分かっているのに、手がいつも、絵筆を探した。目がいつも、モチーフを見付けた。心がいつも、キャンバスを求めていた。
「一体何を見ているんだ? ヴィオランテ」
不意に足を止めてしまった私に追い付くと、先生は私の視線を辿って首を傾ける。止まったのは無意識だった私は、そこでようやくはっとして、肩を縮めた。
「ごめんなさい。ええと、初めて見る鳥だったので、つい気になって」
「鳥?」
眉を寄せて目を凝らしても先生は中々見付けられない様子だった為、私は鳥の位置を示すように指を差してみる。先生はとても背が高いので、私とは十五センチの差がある。少しだけ屈んで視線の高さを揃え、首を傾けている先生は何だか可愛らしく見えた。笑ったら怒られてしまうのだろうけれど。
「ああ、へえ、綺麗な鳥だな」
見付けた先生は、そう言って目尻を下げた。こういうところが、とても好きだ。鳥を見付けて足を止めた私を咎めない。下らないことだと一蹴しない。同じものを、同じように喜んで、美しいと言ってくれる。嬉しくならないはずがない。
「はい、つい目を奪われてしまいました」
「よく気付いたな、言われても見付けられない私では、きっと見落としてしまったよ」
屈めていた身体を起こしても、先生は鳥から目を逸らさない。嬉しそうに笑みを浮かべたままで眺めている。少しするともう一羽がやってきて、じゃれているのか喧嘩しているのかは分からないけれど、二羽は互いの身を寄せては離してと触れ合っていた。

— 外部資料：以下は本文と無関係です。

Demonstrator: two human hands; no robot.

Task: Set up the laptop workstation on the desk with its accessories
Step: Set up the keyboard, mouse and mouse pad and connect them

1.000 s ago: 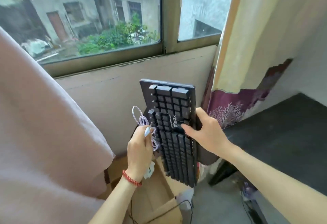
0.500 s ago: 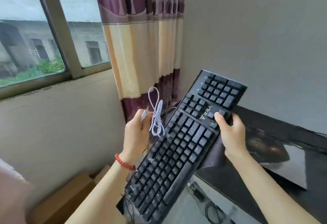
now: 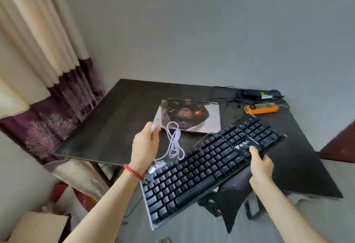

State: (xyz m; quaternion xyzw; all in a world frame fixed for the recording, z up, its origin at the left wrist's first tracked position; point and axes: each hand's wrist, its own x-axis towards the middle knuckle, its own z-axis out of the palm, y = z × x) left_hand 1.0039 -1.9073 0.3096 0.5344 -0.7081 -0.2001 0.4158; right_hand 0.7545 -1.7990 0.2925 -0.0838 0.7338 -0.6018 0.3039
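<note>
A black full-size keyboard [image 3: 207, 168] hangs in the air, tilted, over the near edge of the dark desk [image 3: 107, 127]. My right hand [image 3: 261, 168] grips its right part from below, thumb on the keys. A dark flat sheet [image 3: 234, 200], perhaps a mouse pad, hangs under that hand. My left hand [image 3: 145, 146], with a red bead bracelet, pinches the plug end of the keyboard's white cable [image 3: 173, 143], which dangles in loops. A closed laptop [image 3: 211, 119] with a picture on its lid lies on the desk behind.
An orange power strip [image 3: 261, 109] and a black adapter with tangled cords [image 3: 253, 95] lie at the desk's far right. A patterned curtain [image 3: 38, 70] hangs left of the desk. A cardboard box [image 3: 36, 227] sits on the floor, lower left. Grey wall behind.
My view has swung right from the window to the desk. Both hands have carried the keyboard and its cable over the desk's near edge, and the keyboard has turned from upright to nearly flat.
</note>
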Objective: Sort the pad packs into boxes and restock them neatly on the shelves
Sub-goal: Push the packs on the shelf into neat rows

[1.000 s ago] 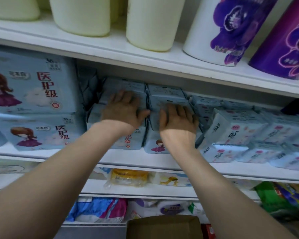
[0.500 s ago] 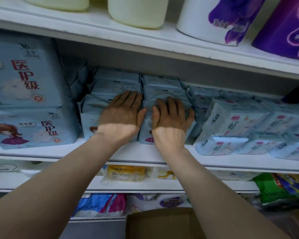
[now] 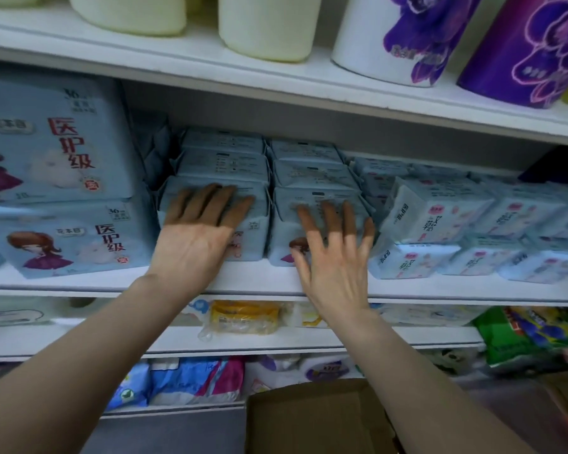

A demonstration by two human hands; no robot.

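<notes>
At the bottom edge, cardboard box [image 3: 312,421]: open, only its near flaps in frame; whatever lies inside is cut off.
Middle shelf [image 3: 263,283]: carries the blue pad packs [image 3: 312,175] in two side-by-side stacks, near its front lip.
Left hand [image 3: 197,237]: flat, fingers together on the front pack of the left stack; the grip is open, closed round nothing.
Right hand [image 3: 335,257]: fingers now spread and drawn back toward the shelf lip, palm off the pack face, where half a second ago it pressed flat beside the left; open grip, nothing held.
Meaning: the squaring push looks finished (a judgement), and the stacks sit level and touching.
Neighbours: large packs [image 3: 56,198] at left, tilted white-and-pink packs [image 3: 436,211] just beside at right, less tidy.
Upper shelf [image 3: 276,73]: pale and purple rolls, tops cut off.
Hard to tell: fingertips darken in shelf shadow; how deep the rows run behind is hidden.
</notes>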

「鳥や花、美しいもの一つ一つをお前は必ず見付けてしまうんだな。素敵な特技だと思うよ」
顔を上げた私に、先生の優しい瞳が向けられていた。驚いて何度も瞬きをすると、そんな反応を面白がるように眉を下げて、頭を撫でられた。慌てて口にした「ありがとうございます」の言葉は、動揺を明らかにしてしまったのだろうか。返ったのは笑い声だけ。先生は柔らかく触れただけだったのに、言いようのない感情の昂ぶりを誤魔化すように、触れられた髪を自らぐしゃぐしゃと乱しながら、慌ててその背中を追う。
数日後、どうしても描きたくなって、その時に見た鳥の絵を色付きで描いて先生に見せた。先生は大きく目を丸めて、驚いていた。
「記憶のままだ、よく覚えているなぁ、私の記憶以上に美しい気がするよ」
「うーん、思い出が美化されちゃったかもしれませんけど」
絵にする時、実際より色を濃くすることも出来れば、コントラストを強く出すことも出来る。モチーフを減らすことも増やすことも出来る。鳥の傍に花を添えても良かったかもしれない。絵は自由だ。どのようにも、思う形を生み出せる。
「お前の世界は、本当に美しいよ」
何度も言ってくれる先生のその言葉が好きだった。
喜んでくれる笑みが好きだった。瞬間、透き通る瞳の色が好きだった。嬉しくて堪らなくて、先生にそんな風に言ってもらえる度に私は泣き出しそうになる。
だけど同時に私は、自分のことを許せなくなっていた。
筆を握るよりも、私にはすべきことが本当は沢山あるはずなのに。絵への衝動が湧き上がるほどに、それを取り除けないと知るほどに、為政者としての落第点を付けられている気がして、居た堪れなかった。